Price-based incentives are effective for attracting buyers and generating trial or enticing customers to buy again. But, using price breaks to stimulate sales comes at a cost greater than the amount of discount offered to lure buyers. All efforts to craft a desired meaning for your brand can be negated by a promotion-intensive strategy. An unintended consequence can be that consumers believe your product is not really worth full price if discounts are offered frequently. Although incremental revenue generated from price-based promotions may be realized, the distinction of “work hard vs. work smart” comes to mind. We have to work harder (i.e., sell more) to cover the expense of discounting, yet the potential damage to brand equity can still occur.

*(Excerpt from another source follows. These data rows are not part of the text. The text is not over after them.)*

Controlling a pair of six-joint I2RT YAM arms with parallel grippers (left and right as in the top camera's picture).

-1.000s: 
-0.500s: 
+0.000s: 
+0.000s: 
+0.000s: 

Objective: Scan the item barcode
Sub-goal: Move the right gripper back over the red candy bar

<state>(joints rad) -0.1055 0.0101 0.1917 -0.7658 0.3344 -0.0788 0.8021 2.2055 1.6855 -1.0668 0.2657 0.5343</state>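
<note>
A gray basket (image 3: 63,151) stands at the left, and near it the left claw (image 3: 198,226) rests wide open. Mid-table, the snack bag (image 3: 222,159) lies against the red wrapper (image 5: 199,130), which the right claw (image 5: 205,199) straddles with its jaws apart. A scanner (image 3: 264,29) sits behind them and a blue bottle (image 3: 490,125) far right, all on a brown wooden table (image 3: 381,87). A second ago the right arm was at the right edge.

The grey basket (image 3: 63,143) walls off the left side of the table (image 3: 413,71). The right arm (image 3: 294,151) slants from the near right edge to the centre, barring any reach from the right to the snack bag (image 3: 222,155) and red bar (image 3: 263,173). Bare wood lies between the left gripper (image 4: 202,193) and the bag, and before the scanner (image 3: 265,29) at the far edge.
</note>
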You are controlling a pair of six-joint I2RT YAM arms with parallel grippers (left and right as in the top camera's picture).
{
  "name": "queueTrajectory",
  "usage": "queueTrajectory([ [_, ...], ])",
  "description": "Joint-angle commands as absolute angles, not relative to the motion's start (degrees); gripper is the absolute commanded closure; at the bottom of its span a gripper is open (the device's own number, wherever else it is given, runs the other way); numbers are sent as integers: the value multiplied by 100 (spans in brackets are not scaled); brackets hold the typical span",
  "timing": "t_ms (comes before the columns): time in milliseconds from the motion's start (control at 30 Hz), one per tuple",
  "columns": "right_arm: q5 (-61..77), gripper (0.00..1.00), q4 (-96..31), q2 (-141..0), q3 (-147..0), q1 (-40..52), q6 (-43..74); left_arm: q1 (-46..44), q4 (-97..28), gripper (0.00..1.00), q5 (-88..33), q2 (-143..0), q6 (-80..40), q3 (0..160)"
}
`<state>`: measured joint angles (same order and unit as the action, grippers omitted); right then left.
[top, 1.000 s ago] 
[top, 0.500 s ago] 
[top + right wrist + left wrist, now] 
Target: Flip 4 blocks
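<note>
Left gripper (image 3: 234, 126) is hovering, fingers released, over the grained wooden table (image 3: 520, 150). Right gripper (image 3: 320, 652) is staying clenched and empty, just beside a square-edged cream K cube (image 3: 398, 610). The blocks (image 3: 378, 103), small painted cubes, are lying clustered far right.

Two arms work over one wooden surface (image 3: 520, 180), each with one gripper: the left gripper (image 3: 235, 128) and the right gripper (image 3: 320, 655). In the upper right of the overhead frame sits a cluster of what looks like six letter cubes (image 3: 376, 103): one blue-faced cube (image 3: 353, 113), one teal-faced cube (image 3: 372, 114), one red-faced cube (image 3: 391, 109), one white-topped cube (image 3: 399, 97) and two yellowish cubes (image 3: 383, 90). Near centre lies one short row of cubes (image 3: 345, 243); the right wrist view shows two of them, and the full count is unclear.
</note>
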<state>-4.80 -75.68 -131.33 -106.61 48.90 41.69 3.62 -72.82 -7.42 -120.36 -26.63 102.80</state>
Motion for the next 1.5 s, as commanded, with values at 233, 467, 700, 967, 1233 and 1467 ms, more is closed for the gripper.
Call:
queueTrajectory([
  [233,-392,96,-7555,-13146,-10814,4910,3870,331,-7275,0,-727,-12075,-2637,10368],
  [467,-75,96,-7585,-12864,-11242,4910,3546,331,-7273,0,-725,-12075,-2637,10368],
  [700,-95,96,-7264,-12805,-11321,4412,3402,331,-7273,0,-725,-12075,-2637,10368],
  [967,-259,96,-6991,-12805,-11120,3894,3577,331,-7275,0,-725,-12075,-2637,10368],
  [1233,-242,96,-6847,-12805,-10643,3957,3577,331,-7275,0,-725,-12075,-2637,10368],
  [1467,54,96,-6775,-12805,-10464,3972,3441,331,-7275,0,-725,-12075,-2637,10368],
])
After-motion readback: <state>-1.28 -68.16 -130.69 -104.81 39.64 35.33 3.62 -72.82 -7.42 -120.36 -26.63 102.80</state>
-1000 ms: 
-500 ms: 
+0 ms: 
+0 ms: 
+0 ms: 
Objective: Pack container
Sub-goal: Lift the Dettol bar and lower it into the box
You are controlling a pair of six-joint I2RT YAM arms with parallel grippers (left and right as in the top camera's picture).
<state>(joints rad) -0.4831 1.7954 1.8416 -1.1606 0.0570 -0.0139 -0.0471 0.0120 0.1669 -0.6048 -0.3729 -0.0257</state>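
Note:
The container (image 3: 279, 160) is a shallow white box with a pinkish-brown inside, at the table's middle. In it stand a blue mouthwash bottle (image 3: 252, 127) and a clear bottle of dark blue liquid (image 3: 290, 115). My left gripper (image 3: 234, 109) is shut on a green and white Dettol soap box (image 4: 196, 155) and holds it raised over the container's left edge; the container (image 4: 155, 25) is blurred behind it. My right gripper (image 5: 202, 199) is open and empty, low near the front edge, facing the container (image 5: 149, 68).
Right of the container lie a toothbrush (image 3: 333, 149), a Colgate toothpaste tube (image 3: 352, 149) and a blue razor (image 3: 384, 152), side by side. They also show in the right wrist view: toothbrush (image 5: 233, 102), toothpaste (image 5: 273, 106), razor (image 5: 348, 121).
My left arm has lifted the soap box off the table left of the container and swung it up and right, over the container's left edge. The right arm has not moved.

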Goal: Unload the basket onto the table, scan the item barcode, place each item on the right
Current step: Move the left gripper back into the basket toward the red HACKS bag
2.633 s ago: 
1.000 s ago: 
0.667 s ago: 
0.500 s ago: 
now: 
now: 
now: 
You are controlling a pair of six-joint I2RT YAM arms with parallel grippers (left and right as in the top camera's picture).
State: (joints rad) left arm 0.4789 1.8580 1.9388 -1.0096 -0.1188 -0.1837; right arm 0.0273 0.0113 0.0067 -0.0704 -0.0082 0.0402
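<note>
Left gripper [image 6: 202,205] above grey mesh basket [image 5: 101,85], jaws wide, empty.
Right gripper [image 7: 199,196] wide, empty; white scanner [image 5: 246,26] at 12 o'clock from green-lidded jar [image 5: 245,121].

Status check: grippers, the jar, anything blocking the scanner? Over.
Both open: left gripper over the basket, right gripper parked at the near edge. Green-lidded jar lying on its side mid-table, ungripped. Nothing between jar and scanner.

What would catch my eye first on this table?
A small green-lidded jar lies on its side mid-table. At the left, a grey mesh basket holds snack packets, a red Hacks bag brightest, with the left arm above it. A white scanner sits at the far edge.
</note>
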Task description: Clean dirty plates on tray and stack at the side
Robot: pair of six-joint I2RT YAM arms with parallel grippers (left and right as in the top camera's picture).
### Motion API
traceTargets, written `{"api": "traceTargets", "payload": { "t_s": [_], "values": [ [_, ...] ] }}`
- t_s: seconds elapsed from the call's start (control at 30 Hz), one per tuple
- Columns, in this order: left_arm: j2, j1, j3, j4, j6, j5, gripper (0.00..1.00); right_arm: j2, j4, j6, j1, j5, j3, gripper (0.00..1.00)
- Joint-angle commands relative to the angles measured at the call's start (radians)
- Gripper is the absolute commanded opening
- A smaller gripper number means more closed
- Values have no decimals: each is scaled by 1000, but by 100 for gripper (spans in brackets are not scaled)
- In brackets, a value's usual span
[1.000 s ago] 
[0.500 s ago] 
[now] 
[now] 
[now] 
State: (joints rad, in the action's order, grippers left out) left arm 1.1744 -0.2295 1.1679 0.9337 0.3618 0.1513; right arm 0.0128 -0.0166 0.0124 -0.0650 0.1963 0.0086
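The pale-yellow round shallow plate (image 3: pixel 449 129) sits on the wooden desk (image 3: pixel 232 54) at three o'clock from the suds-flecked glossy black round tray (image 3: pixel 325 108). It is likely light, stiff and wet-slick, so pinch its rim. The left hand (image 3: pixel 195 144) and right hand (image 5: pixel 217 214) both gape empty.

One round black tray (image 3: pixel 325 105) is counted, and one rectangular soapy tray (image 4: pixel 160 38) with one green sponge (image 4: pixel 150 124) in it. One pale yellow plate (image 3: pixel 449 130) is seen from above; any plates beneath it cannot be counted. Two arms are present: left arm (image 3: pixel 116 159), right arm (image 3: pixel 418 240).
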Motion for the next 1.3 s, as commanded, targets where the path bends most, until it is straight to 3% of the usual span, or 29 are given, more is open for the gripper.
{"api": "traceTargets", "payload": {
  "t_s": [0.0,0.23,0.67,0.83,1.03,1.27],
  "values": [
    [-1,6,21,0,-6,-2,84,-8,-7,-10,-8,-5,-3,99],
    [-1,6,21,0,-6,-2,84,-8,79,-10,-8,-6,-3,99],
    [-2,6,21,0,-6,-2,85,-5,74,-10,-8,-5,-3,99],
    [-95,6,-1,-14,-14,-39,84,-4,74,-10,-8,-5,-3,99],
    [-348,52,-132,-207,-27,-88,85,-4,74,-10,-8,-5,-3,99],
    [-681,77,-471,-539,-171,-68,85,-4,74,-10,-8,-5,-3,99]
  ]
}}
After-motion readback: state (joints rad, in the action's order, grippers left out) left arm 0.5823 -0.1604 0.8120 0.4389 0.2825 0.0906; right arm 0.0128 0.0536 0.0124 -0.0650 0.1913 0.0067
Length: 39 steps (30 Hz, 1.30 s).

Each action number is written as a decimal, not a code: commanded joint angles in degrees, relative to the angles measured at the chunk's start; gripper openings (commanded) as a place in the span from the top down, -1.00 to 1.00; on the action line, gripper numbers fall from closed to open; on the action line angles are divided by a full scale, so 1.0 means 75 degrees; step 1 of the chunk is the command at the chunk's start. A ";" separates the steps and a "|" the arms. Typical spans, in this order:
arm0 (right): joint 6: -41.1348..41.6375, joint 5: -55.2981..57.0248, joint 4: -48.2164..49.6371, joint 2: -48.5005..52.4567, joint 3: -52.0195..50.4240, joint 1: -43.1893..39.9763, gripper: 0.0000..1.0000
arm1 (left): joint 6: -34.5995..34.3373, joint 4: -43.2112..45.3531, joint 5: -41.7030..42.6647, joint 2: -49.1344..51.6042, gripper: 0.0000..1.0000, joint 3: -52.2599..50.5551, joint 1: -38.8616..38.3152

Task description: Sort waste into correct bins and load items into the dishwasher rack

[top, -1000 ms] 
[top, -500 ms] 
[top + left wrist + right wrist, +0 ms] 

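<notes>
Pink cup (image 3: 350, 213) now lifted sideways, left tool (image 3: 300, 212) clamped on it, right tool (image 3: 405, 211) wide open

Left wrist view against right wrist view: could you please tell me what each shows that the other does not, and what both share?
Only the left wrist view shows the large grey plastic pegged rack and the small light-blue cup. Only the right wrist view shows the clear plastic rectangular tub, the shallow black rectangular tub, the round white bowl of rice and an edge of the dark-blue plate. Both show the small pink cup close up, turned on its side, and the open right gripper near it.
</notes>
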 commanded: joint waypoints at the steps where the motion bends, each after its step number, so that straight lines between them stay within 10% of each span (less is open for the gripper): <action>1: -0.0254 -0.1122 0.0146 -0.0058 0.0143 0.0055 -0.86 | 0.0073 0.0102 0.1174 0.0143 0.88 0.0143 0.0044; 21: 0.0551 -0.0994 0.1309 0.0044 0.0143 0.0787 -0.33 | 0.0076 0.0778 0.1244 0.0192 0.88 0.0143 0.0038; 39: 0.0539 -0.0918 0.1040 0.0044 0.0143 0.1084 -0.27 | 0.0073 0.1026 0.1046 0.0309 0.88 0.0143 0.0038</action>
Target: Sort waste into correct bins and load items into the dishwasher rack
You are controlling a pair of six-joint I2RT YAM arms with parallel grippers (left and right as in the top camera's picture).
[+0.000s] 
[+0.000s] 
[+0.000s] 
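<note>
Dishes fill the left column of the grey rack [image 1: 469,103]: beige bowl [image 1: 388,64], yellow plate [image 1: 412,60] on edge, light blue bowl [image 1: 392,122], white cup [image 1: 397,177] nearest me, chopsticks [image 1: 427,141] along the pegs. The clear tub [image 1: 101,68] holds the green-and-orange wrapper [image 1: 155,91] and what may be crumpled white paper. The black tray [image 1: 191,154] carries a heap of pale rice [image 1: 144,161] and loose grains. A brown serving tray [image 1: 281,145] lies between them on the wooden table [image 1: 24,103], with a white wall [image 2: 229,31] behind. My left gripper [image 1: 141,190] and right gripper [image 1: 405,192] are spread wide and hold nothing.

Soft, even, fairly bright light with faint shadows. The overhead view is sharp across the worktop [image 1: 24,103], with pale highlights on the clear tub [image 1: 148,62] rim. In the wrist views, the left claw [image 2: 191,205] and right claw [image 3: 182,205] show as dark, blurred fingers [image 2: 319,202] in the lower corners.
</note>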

Evidence of what I call the “incentive escalator” is found in a report by Experian Marketing Services on search terms related to retailers. Percent-off deals are among the most popular searches, and consumers’ expectations of retailers’ deals seem to be increasing. In 2009, 20% was the most common discount search term; that figure shifted to 30% in 2010. Deals sought by many consumers in 2009 were not sweet enough just one year later. Where does it end? Will 35% be the top discount-related search in 2011? How high will consumers’ expectations soar about the discounts they believe retailers can offer? Similarly, an increase in searches related to free shipping indicates that online shoppers expect to continue to have access to incentives from sellers once they have been exposed to them.
Choose whatever saying you want: the cat is out of the bag; the horse is out of the barn; the toothpaste is out of the tube. Once price-based incentives become a norm associated with your brand there is no turning back. Strive to build customer relationships that are not dependent on price to reduce the chances of finding your brand riding the incentive escalator. Look to brands that you admire- chances are they have succeeded in ways other than discounting.
Marketing Daily – The New Consumer: ‘30% Off Is The New 20%’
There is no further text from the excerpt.